> [Problem statement] Print, in exact form, the lines below from the one containing "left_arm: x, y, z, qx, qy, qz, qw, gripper" through the one containing "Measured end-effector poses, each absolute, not", and omit all others.

> [Task material]
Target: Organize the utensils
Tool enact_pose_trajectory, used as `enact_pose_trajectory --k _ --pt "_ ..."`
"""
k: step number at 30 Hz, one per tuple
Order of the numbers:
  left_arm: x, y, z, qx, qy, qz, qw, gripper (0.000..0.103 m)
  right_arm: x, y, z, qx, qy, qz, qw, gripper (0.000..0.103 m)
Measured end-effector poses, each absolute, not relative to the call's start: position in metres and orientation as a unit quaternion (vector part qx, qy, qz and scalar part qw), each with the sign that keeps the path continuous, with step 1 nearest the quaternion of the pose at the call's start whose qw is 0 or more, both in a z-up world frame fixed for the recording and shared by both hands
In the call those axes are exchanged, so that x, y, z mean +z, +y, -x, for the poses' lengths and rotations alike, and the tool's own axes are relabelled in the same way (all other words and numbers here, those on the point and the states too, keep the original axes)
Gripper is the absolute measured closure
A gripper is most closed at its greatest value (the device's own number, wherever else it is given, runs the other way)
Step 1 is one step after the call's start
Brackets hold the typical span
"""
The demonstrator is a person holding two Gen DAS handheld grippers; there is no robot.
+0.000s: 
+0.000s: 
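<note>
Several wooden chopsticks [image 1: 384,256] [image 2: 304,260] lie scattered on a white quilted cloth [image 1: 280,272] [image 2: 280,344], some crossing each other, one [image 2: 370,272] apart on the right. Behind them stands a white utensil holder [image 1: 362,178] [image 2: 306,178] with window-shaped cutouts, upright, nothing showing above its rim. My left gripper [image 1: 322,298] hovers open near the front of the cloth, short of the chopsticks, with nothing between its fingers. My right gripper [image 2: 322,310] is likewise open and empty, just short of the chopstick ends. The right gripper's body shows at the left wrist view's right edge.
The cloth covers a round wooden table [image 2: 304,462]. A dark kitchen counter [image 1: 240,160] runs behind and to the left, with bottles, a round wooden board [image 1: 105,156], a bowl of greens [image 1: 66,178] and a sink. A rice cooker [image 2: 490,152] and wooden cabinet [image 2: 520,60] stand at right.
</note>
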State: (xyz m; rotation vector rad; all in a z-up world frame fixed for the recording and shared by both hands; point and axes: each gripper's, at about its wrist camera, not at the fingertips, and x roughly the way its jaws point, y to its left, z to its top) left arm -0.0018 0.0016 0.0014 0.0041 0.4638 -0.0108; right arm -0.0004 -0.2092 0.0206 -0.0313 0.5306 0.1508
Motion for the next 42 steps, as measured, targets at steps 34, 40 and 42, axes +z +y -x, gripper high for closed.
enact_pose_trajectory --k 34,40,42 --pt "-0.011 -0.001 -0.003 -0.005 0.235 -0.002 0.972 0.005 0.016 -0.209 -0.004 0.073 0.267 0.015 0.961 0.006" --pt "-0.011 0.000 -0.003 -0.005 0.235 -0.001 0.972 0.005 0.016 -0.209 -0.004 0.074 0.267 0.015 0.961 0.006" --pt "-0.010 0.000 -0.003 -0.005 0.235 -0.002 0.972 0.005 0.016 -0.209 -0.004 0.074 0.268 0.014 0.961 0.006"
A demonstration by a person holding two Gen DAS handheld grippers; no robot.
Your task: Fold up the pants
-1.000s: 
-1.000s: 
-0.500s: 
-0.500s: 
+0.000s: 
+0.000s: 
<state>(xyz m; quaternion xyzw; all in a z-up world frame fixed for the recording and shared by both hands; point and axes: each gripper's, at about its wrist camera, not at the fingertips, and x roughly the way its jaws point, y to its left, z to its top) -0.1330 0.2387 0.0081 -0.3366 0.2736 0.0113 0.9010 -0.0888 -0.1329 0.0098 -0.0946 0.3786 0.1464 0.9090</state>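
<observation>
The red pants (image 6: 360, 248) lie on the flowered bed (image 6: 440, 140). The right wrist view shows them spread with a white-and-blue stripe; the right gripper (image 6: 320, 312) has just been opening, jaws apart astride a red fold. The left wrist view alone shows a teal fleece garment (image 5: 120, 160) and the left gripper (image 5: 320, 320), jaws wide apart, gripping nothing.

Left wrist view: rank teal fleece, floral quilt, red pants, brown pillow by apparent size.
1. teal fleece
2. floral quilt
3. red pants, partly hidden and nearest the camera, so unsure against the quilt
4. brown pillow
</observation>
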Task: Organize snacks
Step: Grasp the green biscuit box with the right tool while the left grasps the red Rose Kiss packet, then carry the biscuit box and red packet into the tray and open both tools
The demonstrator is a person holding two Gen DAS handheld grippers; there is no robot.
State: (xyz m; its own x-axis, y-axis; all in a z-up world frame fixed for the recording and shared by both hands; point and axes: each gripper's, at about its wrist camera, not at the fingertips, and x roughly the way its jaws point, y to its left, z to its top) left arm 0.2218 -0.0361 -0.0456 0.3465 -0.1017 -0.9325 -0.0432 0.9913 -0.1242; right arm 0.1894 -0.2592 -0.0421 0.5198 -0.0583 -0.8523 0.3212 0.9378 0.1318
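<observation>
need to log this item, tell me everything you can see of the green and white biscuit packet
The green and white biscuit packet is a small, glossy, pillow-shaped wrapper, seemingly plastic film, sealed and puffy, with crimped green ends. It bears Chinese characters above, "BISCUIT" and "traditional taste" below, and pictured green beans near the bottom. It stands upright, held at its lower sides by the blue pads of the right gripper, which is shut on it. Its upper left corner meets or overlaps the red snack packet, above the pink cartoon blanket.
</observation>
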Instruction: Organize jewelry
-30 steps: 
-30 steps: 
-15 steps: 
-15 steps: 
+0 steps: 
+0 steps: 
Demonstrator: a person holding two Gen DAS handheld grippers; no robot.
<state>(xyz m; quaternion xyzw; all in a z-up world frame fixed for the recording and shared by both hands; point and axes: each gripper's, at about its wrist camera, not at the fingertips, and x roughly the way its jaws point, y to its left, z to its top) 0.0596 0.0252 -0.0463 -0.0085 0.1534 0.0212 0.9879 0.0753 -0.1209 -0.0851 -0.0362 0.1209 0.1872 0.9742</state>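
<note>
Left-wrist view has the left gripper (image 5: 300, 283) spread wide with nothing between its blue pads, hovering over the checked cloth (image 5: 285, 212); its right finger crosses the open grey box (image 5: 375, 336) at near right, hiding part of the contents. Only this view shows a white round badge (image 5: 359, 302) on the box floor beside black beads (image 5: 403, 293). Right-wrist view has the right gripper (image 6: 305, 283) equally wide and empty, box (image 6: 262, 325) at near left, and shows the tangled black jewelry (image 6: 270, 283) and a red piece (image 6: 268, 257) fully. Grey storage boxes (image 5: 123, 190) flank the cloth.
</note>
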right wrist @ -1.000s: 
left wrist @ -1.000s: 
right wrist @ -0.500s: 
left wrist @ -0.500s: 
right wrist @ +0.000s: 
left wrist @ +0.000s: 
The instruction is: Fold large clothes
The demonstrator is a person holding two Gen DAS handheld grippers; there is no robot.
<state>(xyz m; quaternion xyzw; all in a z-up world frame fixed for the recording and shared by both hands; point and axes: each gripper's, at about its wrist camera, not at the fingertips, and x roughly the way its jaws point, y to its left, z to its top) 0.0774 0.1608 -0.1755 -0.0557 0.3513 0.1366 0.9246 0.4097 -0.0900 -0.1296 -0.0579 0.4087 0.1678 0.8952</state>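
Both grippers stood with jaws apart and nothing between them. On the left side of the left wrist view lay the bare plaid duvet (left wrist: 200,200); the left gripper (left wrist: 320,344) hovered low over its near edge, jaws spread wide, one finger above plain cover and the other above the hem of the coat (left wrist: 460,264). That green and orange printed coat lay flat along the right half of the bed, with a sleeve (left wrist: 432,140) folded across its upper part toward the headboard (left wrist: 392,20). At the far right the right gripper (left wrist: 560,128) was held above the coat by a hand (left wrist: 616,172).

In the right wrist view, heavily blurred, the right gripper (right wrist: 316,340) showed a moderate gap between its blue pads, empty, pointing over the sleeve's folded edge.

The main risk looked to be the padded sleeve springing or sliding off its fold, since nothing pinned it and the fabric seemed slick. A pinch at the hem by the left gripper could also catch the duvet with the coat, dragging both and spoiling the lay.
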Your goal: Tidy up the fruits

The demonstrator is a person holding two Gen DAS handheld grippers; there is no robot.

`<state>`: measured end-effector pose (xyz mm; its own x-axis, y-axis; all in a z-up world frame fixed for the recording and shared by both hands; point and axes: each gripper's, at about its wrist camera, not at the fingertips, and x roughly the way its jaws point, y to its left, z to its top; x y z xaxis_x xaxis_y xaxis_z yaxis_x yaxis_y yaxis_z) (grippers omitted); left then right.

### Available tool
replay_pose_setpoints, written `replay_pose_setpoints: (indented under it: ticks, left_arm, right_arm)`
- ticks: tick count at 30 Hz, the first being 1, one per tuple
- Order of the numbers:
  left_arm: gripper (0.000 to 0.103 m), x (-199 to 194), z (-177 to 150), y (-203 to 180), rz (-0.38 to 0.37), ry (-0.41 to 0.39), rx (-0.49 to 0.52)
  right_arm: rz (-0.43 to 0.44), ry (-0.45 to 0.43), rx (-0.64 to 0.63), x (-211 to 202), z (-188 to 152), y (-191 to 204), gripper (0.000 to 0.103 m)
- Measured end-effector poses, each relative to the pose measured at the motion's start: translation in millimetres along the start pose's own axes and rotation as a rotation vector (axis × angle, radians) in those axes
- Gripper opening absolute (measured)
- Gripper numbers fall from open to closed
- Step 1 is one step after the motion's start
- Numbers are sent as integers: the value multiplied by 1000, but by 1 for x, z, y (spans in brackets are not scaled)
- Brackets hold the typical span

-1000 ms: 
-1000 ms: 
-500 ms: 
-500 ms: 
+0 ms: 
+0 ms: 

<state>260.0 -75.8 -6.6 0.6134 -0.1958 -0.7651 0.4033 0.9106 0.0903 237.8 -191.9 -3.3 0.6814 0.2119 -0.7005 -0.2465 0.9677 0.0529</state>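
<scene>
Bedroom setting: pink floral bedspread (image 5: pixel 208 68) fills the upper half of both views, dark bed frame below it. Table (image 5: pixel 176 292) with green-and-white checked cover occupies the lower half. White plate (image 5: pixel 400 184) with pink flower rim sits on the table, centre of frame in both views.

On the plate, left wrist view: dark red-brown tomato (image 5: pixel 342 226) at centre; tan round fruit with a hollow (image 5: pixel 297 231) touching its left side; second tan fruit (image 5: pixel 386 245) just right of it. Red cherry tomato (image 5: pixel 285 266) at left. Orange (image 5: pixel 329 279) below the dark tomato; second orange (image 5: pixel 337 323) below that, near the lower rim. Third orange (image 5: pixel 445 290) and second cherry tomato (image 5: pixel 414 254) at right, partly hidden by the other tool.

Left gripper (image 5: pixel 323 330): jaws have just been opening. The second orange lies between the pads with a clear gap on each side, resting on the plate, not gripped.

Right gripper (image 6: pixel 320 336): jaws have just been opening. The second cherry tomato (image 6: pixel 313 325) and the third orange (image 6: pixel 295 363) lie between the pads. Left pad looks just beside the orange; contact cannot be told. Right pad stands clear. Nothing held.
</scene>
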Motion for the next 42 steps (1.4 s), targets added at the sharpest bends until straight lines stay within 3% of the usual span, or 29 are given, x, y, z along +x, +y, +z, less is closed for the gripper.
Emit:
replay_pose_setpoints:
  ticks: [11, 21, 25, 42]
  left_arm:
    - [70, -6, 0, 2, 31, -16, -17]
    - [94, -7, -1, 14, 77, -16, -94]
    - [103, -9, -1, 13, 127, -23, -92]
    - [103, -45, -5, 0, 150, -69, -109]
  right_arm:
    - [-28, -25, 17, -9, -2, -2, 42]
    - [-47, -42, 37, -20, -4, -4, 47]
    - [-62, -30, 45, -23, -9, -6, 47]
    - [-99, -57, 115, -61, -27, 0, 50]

> [Solution to the exercise]
  left_arm: x, y, z, qx, qy, qz, qw, gripper (0.000..0.103 m)
  right_arm: x, y, z, qx, qy, qz, qw, gripper (0.000..0.103 m)
Measured end-effector poses, each absolute, not relative to the call's start: position in metres and orientation as a unit quaternion (vector part qx, qy, qz and scalar part qw), each with the sign that keeps the path continuous, with step 1 nearest the quaternion of the pose at the call's start whose qw is 0 or more, both in a z-up world frame fixed for the recording and shared by both hands

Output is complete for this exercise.